To Tesla's credit, they appear to be addressing the situation. Cheung told us that while the delivery employee was a little defensive about not spotting the defect and suggested they might not be able to offer him a loaner for "body work," the local and regional service managers have both been extremely communicative and are providing whatever updates they can. We reached out to Tesla, who gave us the following statement:
We are committed to quality and to providing our customers with an outstanding experience. What happened in this situation is not how our vehicles are normally delivered.
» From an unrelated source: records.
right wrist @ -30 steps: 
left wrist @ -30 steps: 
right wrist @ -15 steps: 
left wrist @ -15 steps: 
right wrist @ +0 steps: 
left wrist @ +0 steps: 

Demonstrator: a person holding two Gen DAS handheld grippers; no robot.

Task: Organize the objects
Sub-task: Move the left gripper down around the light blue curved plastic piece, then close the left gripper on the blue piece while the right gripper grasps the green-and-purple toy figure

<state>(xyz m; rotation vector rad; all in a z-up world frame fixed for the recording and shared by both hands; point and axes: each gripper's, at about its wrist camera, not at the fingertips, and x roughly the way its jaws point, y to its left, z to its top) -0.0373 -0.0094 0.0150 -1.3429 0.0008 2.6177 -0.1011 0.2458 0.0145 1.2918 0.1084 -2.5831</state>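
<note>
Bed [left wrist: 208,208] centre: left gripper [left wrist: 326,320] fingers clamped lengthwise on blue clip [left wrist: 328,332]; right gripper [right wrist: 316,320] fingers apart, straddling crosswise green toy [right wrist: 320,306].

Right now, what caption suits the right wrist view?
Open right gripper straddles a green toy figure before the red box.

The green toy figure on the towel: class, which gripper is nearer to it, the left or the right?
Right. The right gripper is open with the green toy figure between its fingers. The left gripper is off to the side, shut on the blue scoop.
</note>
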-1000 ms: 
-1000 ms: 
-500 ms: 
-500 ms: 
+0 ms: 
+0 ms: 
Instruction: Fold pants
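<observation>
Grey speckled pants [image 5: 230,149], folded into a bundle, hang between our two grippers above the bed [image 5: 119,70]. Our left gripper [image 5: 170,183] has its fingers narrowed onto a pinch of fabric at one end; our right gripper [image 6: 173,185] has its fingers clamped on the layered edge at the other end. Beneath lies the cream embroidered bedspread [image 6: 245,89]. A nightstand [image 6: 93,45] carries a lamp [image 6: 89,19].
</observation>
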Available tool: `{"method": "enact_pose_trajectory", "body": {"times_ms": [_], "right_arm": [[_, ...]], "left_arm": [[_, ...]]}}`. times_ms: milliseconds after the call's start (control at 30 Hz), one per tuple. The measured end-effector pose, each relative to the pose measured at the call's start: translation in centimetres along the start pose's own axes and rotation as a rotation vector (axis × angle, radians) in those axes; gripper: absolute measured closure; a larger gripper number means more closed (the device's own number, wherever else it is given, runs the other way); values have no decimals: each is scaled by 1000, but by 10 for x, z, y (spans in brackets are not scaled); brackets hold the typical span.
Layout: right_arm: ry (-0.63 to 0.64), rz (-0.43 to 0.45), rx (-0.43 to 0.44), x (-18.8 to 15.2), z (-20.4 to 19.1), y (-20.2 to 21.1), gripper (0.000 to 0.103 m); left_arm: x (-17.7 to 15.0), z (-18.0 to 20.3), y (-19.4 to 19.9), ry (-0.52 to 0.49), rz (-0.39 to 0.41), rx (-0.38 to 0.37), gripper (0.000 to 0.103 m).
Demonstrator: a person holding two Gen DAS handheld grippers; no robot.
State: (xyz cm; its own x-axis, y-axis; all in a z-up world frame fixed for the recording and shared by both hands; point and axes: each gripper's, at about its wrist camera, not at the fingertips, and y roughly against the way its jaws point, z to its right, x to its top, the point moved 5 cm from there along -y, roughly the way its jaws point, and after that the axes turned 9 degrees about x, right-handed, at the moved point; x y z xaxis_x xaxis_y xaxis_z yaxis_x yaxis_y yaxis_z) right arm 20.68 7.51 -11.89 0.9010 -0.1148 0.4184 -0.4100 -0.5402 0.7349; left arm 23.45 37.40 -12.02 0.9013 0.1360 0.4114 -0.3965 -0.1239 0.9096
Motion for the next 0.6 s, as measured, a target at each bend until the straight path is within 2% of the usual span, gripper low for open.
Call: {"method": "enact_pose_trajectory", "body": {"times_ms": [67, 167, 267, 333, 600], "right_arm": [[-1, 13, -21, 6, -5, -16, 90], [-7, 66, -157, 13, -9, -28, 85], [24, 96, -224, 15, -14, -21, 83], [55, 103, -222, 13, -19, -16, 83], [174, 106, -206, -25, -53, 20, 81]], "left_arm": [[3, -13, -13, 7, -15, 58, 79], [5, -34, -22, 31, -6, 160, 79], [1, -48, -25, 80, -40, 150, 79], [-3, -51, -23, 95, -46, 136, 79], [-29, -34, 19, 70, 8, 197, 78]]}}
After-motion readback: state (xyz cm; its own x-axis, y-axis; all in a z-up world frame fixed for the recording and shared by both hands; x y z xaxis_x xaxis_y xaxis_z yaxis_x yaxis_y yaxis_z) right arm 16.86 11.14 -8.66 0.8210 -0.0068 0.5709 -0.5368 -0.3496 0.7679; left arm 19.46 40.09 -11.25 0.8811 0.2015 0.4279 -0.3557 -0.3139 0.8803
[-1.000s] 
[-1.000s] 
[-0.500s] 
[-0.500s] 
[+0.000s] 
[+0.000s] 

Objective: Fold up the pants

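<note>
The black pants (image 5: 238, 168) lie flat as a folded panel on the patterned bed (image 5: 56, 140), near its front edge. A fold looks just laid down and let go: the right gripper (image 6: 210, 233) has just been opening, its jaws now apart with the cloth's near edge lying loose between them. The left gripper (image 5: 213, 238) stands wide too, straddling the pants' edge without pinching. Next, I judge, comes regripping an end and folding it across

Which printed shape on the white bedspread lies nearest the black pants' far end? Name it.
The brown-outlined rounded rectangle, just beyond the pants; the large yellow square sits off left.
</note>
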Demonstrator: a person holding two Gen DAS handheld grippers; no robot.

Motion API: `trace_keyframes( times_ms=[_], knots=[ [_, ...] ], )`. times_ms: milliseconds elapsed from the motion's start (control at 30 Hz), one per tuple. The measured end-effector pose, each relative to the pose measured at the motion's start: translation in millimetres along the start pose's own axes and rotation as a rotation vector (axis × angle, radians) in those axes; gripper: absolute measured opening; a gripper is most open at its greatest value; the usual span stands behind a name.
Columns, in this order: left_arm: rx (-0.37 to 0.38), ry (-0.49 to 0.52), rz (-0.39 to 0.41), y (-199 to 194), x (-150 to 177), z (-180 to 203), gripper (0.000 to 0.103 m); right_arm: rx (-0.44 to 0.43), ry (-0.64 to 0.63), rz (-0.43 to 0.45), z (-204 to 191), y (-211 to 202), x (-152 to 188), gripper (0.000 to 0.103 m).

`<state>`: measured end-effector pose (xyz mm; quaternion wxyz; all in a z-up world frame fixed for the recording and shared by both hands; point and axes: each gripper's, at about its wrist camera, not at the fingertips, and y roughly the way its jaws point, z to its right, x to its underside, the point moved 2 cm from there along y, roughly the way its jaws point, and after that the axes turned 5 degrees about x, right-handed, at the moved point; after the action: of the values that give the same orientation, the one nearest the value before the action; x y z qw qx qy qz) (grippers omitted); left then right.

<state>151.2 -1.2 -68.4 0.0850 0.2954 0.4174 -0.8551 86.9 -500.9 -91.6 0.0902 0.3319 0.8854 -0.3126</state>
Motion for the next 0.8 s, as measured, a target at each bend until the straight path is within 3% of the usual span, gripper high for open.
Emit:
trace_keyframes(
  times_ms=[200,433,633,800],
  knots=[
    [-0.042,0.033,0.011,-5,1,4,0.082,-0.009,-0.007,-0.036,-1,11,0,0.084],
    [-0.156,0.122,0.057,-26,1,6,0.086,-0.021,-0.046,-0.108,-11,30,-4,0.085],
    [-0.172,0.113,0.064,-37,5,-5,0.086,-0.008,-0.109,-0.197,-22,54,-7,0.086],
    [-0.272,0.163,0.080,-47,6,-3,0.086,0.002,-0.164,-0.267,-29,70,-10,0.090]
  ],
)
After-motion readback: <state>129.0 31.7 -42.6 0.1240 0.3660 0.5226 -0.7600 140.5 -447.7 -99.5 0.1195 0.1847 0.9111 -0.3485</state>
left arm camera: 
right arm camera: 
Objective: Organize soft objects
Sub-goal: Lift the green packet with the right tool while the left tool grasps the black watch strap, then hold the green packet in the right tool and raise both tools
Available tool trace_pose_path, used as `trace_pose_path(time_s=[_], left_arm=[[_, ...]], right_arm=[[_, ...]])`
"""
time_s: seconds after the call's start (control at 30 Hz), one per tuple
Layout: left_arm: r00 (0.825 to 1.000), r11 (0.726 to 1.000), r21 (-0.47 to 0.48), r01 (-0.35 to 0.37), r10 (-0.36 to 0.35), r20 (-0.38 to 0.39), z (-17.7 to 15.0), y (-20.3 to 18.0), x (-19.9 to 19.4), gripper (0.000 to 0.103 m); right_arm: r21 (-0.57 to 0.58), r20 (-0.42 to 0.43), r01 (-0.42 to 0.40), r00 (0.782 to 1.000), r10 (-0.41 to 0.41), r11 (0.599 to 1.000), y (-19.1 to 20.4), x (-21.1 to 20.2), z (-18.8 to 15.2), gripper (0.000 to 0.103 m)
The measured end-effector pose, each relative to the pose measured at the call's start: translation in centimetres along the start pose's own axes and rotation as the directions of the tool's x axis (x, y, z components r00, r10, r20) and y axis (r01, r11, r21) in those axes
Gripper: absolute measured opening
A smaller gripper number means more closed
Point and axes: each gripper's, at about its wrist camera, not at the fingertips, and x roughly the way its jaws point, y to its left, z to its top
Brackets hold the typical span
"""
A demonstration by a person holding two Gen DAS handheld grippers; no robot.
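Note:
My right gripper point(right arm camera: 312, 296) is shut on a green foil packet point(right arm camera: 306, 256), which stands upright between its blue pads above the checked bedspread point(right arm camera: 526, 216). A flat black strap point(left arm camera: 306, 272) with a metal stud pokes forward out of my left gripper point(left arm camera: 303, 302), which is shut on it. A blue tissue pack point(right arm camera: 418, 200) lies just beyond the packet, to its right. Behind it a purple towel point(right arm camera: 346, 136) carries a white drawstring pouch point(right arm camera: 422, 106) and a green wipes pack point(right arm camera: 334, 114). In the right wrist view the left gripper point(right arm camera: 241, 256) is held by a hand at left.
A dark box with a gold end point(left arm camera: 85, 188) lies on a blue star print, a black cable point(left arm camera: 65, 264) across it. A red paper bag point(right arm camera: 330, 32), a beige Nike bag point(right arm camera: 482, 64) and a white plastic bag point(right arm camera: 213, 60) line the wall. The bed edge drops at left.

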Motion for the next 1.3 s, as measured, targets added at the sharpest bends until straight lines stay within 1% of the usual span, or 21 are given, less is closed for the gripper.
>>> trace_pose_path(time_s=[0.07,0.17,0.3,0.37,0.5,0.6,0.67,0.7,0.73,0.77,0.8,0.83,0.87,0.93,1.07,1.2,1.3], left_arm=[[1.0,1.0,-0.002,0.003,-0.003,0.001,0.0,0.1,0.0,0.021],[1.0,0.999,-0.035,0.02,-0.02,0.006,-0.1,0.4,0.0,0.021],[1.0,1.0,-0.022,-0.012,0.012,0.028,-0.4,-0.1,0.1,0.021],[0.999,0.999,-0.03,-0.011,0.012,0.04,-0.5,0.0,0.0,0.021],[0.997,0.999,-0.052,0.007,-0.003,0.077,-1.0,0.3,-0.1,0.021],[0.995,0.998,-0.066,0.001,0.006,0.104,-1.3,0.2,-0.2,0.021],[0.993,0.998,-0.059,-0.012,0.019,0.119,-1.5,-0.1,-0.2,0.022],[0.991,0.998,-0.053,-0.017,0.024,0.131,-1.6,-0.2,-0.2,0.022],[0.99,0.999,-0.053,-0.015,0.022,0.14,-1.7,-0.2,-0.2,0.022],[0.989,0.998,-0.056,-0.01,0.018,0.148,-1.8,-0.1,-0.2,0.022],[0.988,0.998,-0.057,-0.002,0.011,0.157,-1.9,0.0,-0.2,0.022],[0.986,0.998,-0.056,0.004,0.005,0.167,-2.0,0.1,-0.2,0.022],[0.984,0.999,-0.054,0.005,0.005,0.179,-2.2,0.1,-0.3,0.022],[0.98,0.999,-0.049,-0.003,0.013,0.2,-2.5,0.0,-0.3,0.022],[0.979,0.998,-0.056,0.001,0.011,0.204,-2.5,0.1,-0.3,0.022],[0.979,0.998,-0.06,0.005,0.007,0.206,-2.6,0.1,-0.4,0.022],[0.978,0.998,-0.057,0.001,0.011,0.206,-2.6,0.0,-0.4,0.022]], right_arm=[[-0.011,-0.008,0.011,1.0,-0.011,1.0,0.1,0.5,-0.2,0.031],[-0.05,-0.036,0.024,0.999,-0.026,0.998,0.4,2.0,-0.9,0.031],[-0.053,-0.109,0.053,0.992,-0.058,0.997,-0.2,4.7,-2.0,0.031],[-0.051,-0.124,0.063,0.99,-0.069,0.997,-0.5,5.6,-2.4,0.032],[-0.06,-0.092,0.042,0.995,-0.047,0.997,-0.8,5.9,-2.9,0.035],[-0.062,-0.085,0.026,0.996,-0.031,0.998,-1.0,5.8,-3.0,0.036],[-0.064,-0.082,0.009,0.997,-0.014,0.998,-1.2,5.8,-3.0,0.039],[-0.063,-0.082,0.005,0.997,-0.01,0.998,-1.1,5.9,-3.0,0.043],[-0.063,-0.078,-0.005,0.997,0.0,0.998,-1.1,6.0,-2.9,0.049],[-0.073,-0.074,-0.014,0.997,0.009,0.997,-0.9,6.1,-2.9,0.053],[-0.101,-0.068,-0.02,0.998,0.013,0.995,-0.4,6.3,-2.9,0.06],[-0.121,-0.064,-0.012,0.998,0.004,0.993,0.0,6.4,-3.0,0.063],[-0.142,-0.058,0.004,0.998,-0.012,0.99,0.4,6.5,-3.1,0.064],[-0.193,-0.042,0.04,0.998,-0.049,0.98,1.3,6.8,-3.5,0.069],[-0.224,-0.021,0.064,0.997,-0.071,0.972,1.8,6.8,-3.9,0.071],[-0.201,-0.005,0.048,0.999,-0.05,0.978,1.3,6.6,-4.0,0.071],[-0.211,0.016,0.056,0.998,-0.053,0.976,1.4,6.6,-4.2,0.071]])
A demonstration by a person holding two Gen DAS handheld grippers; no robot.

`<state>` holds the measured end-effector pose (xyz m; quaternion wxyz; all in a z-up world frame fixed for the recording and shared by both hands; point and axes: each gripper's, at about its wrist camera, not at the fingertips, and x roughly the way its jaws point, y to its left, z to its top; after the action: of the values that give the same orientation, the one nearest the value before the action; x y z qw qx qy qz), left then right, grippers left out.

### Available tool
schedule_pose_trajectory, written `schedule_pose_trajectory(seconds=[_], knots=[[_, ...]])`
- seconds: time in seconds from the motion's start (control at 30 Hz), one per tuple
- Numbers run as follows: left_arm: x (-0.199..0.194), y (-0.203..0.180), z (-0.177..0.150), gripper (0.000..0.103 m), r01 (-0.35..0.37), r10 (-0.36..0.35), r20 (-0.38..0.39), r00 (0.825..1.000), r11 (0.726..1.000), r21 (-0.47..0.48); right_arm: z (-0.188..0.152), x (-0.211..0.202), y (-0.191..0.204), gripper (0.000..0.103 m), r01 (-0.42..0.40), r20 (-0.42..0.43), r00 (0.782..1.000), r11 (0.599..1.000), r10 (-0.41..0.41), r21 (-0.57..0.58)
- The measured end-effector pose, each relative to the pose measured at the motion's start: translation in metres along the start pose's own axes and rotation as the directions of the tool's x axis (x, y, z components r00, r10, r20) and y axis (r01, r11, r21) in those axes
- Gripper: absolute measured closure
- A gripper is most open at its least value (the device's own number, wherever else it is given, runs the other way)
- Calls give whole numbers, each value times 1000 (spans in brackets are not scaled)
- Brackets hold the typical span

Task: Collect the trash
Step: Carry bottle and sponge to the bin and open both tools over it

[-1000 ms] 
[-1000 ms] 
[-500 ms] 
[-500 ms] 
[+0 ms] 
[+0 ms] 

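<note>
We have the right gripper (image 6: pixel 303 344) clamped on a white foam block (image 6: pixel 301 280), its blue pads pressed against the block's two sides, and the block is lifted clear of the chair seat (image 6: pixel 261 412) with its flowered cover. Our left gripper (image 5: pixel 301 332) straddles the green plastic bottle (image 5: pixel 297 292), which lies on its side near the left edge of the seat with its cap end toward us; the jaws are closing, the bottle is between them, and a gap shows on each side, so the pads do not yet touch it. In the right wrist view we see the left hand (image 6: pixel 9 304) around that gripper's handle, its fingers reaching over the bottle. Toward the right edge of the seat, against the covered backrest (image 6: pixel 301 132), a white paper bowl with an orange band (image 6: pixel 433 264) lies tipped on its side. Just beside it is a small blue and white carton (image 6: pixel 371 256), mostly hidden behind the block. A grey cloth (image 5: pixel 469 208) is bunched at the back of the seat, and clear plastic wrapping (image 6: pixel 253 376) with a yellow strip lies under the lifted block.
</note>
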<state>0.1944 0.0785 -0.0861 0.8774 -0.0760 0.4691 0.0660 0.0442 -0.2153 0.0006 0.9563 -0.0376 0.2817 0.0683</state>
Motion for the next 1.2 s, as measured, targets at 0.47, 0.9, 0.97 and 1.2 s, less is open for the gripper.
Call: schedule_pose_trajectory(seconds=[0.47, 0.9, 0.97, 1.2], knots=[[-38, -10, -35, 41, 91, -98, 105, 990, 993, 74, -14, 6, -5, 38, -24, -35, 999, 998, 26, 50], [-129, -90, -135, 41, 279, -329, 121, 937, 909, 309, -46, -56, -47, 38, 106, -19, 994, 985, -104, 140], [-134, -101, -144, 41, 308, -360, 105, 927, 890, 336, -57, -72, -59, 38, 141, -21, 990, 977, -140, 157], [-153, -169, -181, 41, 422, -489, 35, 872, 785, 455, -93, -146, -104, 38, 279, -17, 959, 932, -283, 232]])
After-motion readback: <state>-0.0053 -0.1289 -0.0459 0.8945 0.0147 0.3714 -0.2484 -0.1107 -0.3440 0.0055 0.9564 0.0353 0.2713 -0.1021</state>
A mistake was made and we are working with our customer to ensure they are satisfied.
They're also very lucky to have a customer like Cheung on the receiving end of this issue. He says he "remain[s] supportive of their overall mission" and is thankful for all they've done to promote electric vehicles, and the Model S is still the only car he wants. But he adds that he'll be inspecting his replacement with a much closer eye, and he hopes they can sort out whatever manufacturing problem led to this in the first place before they plunge headfirst into production of the Model 3.
Individual Teslas have always been known for their... let's call them quirks, but this is a far more serious problem that they'll need to address before hitting their ambitious production goals in the next couple years. Niche markets can tolerate a few quality control issues, but the masses are far less forgiving.